What are the lines below, starting at the line containing "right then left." and ending at the line containing "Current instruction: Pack"? Write them out exactly, ends included, without pictures.
Start of Block
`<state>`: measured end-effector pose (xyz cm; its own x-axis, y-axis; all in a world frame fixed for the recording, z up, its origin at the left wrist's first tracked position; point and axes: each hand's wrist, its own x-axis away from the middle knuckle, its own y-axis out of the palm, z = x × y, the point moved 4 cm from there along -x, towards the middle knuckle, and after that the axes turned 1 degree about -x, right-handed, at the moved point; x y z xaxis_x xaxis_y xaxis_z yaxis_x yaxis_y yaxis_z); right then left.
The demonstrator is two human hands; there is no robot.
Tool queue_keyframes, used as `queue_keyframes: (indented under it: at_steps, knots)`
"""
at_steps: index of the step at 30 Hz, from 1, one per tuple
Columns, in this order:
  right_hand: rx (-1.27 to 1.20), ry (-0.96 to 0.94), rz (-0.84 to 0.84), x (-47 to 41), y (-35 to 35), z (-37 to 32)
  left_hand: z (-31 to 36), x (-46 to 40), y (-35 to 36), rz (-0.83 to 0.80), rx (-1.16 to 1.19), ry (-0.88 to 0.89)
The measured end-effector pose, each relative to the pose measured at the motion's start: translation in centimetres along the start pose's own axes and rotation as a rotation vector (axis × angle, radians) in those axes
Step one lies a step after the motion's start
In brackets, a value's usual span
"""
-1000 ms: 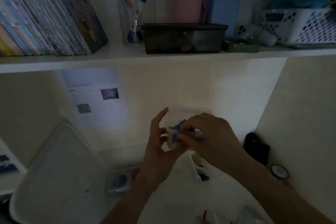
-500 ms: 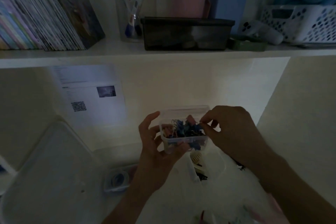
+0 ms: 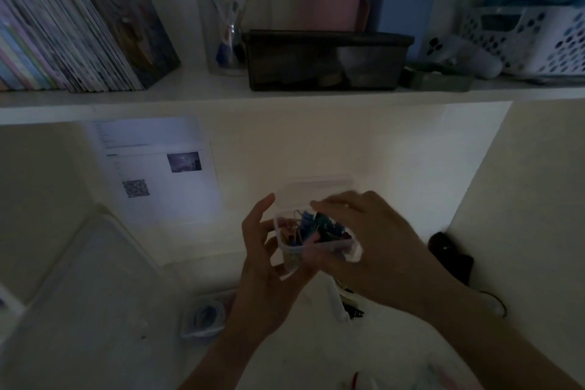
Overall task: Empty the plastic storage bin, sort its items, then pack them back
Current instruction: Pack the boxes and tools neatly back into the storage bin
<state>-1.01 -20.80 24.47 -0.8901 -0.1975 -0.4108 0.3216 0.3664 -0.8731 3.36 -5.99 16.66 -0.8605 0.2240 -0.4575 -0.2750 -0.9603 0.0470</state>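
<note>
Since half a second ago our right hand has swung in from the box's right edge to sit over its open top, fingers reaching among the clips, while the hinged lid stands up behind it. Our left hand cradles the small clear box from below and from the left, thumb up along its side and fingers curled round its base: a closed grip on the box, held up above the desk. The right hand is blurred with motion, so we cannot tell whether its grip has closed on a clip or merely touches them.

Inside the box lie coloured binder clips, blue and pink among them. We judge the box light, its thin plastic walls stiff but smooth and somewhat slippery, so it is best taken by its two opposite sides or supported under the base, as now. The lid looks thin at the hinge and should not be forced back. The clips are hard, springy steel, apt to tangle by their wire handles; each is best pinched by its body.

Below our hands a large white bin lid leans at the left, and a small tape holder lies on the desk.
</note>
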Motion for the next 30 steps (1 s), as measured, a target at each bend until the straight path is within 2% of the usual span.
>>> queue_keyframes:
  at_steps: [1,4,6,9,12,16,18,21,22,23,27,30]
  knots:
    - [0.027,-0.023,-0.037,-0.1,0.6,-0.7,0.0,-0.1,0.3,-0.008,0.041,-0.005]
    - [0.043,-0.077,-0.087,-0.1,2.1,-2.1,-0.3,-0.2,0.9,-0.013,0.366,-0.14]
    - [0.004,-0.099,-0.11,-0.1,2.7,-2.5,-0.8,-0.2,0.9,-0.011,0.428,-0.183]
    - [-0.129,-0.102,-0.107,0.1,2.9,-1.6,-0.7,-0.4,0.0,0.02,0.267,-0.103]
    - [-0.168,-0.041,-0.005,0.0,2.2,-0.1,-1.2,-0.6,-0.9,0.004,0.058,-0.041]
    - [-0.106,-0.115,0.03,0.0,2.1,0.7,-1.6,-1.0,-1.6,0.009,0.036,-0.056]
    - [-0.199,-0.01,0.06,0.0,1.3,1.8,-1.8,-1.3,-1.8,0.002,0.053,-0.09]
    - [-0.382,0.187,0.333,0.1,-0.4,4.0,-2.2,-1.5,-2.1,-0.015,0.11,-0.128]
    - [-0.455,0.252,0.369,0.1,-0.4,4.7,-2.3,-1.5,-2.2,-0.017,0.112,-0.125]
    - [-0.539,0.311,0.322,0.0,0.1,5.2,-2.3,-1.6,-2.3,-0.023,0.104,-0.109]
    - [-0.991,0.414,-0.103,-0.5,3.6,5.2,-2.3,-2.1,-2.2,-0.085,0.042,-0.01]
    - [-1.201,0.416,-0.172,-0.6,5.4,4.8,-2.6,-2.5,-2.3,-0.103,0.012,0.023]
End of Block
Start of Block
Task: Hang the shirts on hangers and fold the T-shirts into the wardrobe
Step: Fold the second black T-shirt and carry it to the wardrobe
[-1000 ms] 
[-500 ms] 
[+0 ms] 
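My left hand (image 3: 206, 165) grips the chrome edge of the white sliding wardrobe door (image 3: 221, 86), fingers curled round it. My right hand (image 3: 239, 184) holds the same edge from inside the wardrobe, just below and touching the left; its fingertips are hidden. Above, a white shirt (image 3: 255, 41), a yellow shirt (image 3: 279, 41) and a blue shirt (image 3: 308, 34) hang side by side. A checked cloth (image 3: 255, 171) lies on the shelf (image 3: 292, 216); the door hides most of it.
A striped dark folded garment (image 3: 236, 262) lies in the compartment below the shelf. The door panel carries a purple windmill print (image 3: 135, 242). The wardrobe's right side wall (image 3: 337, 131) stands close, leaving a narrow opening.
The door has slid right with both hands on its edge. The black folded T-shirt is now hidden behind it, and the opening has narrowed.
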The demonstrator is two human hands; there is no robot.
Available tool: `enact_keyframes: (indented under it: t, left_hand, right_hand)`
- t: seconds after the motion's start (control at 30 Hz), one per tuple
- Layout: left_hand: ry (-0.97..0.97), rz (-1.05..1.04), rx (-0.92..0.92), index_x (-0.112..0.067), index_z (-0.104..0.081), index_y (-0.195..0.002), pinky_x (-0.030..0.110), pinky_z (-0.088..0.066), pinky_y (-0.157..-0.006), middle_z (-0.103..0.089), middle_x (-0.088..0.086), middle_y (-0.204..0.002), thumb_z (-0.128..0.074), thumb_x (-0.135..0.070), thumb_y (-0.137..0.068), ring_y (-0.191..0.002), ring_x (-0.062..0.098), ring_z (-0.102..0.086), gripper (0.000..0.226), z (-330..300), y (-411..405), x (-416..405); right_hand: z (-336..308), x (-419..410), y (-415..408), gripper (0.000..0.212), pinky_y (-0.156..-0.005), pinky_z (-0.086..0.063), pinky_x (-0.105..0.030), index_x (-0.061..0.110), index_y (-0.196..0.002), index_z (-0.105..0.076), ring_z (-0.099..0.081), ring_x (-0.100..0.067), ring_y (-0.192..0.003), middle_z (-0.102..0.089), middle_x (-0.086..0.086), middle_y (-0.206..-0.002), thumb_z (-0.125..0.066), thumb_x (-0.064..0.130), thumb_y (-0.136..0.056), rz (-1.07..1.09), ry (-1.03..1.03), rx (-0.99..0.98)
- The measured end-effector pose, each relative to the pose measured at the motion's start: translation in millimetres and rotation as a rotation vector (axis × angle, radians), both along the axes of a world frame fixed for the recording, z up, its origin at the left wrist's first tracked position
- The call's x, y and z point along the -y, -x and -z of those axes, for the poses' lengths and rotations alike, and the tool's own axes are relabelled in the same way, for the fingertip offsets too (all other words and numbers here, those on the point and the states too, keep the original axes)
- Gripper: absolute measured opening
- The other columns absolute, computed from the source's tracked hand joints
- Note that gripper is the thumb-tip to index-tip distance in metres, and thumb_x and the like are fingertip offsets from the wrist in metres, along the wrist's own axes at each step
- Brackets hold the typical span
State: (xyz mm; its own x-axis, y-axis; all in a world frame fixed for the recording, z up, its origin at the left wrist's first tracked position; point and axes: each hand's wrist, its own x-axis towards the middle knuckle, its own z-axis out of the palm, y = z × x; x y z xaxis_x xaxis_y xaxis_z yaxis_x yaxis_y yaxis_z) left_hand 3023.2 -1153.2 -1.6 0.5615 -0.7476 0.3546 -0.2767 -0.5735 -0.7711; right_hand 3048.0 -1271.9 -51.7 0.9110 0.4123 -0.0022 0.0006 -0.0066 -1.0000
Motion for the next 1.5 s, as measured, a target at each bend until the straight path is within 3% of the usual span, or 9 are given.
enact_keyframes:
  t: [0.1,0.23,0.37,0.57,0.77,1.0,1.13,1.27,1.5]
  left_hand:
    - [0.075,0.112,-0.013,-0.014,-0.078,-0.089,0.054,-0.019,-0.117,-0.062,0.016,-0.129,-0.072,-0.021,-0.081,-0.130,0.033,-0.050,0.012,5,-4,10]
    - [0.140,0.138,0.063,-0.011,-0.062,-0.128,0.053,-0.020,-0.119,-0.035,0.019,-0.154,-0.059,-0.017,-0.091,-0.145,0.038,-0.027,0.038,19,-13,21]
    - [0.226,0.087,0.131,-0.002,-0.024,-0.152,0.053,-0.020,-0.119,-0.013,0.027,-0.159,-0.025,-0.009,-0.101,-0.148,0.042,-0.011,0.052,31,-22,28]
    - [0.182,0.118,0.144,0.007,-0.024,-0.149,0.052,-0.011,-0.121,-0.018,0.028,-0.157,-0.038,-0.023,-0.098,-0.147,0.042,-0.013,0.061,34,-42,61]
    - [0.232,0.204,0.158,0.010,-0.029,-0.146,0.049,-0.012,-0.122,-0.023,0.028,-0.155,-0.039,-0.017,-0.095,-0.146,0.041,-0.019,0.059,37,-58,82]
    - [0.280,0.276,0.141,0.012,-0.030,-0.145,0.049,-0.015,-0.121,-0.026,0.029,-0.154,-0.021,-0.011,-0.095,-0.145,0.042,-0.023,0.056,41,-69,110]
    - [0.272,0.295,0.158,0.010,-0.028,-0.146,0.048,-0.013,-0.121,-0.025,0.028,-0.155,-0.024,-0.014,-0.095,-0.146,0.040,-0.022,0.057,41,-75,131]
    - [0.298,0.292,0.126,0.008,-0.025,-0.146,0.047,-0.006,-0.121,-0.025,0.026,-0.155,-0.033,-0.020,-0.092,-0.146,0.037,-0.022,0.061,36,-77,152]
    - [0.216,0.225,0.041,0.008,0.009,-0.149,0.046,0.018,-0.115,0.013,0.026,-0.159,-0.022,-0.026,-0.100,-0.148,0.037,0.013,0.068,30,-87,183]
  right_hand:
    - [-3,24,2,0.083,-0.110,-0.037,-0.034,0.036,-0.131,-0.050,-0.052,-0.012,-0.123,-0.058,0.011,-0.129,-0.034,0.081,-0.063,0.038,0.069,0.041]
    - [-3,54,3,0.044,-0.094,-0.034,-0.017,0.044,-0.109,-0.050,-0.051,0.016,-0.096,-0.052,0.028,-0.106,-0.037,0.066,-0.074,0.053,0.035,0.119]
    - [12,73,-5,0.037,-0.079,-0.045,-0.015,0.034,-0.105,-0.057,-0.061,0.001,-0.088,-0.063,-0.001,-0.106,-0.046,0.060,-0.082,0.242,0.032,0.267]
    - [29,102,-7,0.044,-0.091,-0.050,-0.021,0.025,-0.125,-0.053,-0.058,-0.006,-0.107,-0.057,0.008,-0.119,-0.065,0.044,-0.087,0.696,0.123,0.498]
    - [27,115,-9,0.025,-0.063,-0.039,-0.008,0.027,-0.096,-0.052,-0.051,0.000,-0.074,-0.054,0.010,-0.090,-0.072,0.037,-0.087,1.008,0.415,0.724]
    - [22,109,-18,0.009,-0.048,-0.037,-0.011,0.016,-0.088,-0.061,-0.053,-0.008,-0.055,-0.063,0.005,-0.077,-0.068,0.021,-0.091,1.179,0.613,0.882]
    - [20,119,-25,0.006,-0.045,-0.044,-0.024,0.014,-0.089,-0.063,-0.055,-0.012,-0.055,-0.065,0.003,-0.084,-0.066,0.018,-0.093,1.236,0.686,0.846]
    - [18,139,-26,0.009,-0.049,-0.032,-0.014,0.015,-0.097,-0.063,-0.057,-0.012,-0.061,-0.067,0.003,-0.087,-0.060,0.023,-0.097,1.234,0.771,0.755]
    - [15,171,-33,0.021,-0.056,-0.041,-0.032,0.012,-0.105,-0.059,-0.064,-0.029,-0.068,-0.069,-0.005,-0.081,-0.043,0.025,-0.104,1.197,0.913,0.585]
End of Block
### Finished exercise
`<state>`: measured end-effector pose (xyz cm; its own x-axis, y-axis; all in a world frame fixed for the recording, z up, its origin at the left wrist's first tracked position; point and axes: each hand's wrist, its own x-axis away from the middle knuckle, its own y-axis out of the palm, z = x × y, the point moved 4 cm from there along -x, towards the middle knuckle, and after that the axes turned 1 degree about -x, right-handed, at the moved point; x y z xaxis_x xaxis_y xaxis_z yaxis_x yaxis_y yaxis_z); right then left.
The demonstrator is two human hands; there is no robot.
Tool queue_keyframes, used as `queue_keyframes: (indented under it: at_steps, knots)`
"""
at_steps: index of the step at 30 Hz, from 1, one per tuple
Columns, in this order:
  right_hand: rx (-1.27 to 1.20), ry (-0.96 to 0.94), rz (-0.84 to 0.84), x (-47 to 41), y (-35 to 35), z (-37 to 32)
  left_hand: z (-31 to 36), x (-46 to 40), y (-35 to 36), rz (-0.83 to 0.80), rx (-1.16 to 1.19), ry (-0.88 to 0.89)
The measured end-effector pose, each relative to the pose measured at the motion's start: translation in centimetres along the start pose's own axes and rotation as a rotation vector (axis × angle, radians) in those axes
Step one lies a step after the motion's start
In brackets, a value's usual span
"""
-1000 ms: 
-500 ms: 
+0 ms: 
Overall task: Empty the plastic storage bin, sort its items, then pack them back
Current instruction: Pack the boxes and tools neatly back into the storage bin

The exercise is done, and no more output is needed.